Tonight I provided the comic entertainment for my neighborhood. It was a scheduled rest day but sitting still has never been my forte. House/gardening chores is always a good outlet, and since I plan to be out of town this weekend, I decided to mow my lawn a few days early.
I got home with about an hour left of daylight, and rapidly clouding skies. My next door neighbors were out on their porch enjoying the twilight, sipping beers and admiring their own recently mowed lawn. My girlfriend across the street was home alone with the twins - and so she too was partaking in the only thing a new mommy can do when she's left alone for hours on end with two 7-month old girls - drink beer! And then the three new boys who just moved in diagonally across the street were also settling in for the night -- most likely still recovering from the two crazy, all-night parties they threw this weekend. ;)
We were all chatting and I was starting to feel a tad lazy too, thinking I might want to go to bed too -- when suddenly I felt a single raindrop go PLOP smack on the top of my head. I jumped up and said, "ooh - gotta go mow before the rain starts!" And they all began to laugh. Steve remarked, "Are you serious? I always knew you were crazy!" As I scampered away, I yelled behind me, "I don't have time to debate. I gotta mow before it's too late."
With my Horny Toad dress still on, mary janes and all, I brought out Big Red and started making perfect horizontal lines in my front yard. The drops became steadier, and I threw on my blue Patagonia hooded sweatshirt and started slowly jogging, pushing Big Red faster than he has ever gone. Oops! Too fast -- my line curved. So back I went to re-do it again. As I made the last perfect row, they all laughed, commenting that they didn't think I would get it all in before the rain hit hard. "But, wait! I still have the back yard." The eyes rolled.
I went to the back. I didn't care so much now about the perfectly straight lines -- I just wanted to get done and not have to inhale that awful allergy-inducing stench of wet grass. Yuck! About halfway through, the image of the guy in a yellow rain jacket tap dancing along the sidewalks popped into my head. And I began singing, "I'm mowing in the rain...just mowing in the rain! What a glorious feeling, I"m happy once again." Very silly and corny - but fun as ever. I felt alive and free. Who could guess that a person could ever feel so liberated at having to mow the lawn?

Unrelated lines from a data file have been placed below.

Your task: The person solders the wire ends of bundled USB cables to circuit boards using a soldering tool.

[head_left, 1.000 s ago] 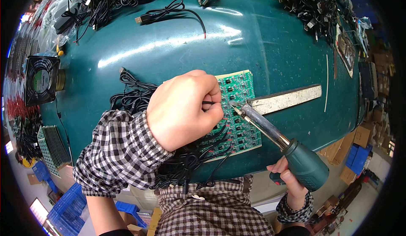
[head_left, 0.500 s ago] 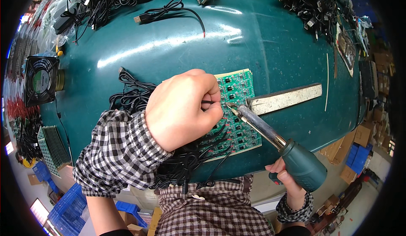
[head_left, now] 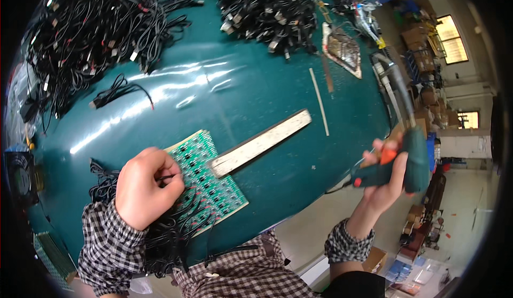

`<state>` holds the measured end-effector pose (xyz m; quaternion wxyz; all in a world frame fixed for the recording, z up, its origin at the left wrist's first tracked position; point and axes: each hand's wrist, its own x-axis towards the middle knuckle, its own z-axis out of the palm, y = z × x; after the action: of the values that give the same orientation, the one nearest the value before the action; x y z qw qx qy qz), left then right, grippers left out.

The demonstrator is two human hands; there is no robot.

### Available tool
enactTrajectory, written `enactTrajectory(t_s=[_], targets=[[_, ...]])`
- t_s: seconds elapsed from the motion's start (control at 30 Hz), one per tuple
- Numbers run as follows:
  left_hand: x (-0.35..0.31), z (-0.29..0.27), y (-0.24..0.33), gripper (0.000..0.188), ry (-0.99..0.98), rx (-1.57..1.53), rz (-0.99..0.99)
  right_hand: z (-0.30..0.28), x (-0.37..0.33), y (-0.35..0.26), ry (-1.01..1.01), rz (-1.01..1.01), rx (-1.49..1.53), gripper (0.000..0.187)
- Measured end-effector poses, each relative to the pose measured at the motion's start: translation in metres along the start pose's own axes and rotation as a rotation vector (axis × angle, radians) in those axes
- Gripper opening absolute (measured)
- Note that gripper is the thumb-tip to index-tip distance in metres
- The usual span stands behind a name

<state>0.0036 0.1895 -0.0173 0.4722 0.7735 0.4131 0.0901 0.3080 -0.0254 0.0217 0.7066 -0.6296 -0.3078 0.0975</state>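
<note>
My left hand [head_left: 144,188] is closed, pinching the end of a thin black cable [head_left: 165,177] over the left part of a green circuit board panel [head_left: 228,194]. Several black cables with red wire ends [head_left: 168,239] lie across the board's near left side and bunch up below my left hand. Out at the right, my right hand [head_left: 382,191] grips the dark green handle of a soldering gun [head_left: 417,153]. Its metal barrel points up, away from the board, beside the table's right edge. A pale, speckled flat bar [head_left: 262,144] rests with one end on the board.
Heaps of black cables [head_left: 101,36] and another cable pile [head_left: 262,12] cover the far side of the green table [head_left: 267,89]. One tied cable [head_left: 115,92] lies apart. A thin white stick [head_left: 319,103] and a stained tray [head_left: 342,49] are toward the right. A fan [head_left: 21,177] stands far left.
My right hand has lifted the soldering gun off the board and swung it right, barrel now upward. My left hand stays pinched on the cable. The whole view has shifted toward the right.
</note>
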Motion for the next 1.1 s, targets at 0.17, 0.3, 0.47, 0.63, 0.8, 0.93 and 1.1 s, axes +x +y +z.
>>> enactTrajectory(t_s=[0.17,0.3,0.47,0.63,0.8,0.93,1.1], targets=[[-0.001,0.001,0.002,0.009,-0.016,0.058,0.008,0.001,0.09,0.06,0.304,0.077,-0.255,0.034],[0.001,0.003,0.004,0.007,-0.009,0.035,-0.035,-0.012,0.067,0.061,0.405,-0.008,-0.187,0.035],[0.001,-0.002,0.001,0.011,0.015,0.054,0.02,-0.008,0.009,0.032,0.098,0.229,-0.038,0.038],[0.004,0.0,-0.001,0.01,-0.019,0.062,0.026,0.017,-0.063,0.01,-0.332,0.44,0.093,0.058],[-0.002,0.0,-0.002,0.011,0.007,0.056,0.011,0.04,-0.083,0.0,-0.616,0.568,0.046,0.062],[-0.002,0.002,-0.003,0.011,0.019,0.063,0.014,0.037,-0.086,0.003,-0.704,0.685,0.014,0.046],[-0.004,0.001,-0.001,0.012,0.043,0.054,0.019,0.036,-0.088,0.006,-0.709,0.695,0.0,0.044]])
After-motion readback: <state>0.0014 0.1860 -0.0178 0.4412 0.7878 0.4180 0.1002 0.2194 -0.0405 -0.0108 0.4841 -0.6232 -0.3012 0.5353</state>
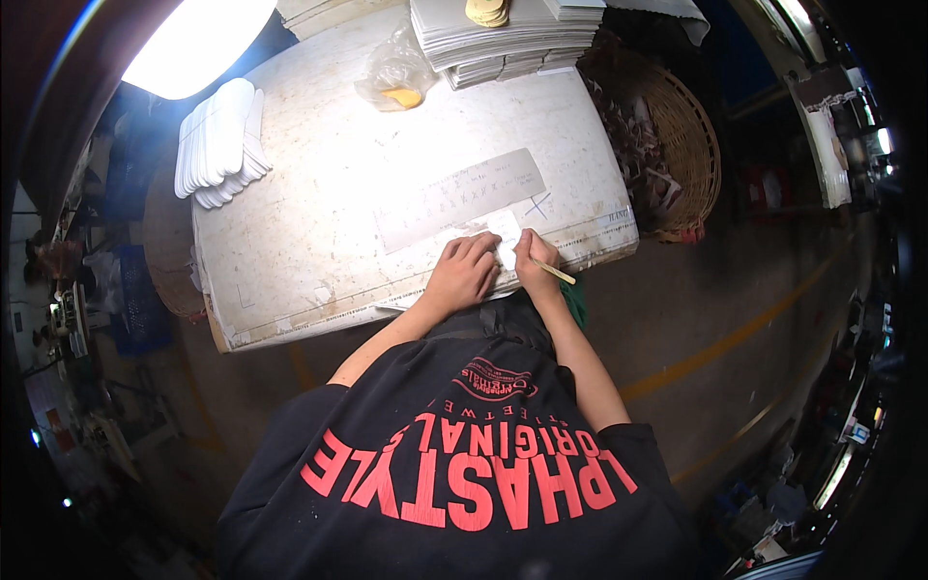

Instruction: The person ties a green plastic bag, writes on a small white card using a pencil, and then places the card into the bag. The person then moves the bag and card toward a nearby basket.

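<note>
My left hand (464, 273) lies palm down at the near edge of the worn white table (319, 222), its fingers pressing a small white piece (505, 232). Close beside it, my right hand (533, 259) grips a thin wooden stick (558, 275) whose tip points right past the table edge, and it also touches the white piece. A long grey strip (459, 198) lies flat just beyond both hands.
Several white flat pieces (220, 143) are stacked at the table's left. A grey stack of sheets (507, 39) and a clear plastic bag (394, 75) sit at the far side. A wicker basket (677, 145) of scraps stands to the right. A bright lamp (198, 41) shines at upper left.
</note>
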A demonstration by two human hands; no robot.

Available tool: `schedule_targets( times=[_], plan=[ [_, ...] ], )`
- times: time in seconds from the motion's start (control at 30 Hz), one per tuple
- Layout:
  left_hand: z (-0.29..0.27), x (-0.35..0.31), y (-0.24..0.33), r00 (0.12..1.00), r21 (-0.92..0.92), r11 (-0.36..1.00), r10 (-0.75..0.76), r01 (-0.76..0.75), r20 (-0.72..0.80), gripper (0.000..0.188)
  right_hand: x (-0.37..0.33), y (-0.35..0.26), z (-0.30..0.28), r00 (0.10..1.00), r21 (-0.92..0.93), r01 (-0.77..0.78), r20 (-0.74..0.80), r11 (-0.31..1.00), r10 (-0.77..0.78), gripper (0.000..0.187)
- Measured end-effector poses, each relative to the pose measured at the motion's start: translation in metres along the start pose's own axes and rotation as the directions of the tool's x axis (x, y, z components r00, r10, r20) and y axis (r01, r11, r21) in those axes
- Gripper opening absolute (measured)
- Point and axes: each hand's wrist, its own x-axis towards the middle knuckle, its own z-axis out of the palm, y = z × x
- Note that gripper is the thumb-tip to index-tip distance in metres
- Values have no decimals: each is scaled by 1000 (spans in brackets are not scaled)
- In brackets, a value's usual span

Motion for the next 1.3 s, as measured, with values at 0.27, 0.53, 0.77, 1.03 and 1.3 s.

I finished in a fury, parked Big Red back in his spot in the shed, and came around to the front. As I curtsied, my neighbors laughed half-heartedly -- if not to congratulate me for a perfectly well-mowed lawn, but to applaud my enthusiastic attempt at "mowing in the rain."
Smiles,
Alikona
1 comment:
Hilarious story! Are you related to Dr. Seuss? I like your rhyme: "I don't have time to debate. I gotta mow before it's too late."
Sometimes I wish I had a lawn to mow. Don't take that to mean that I would like to mow yours though!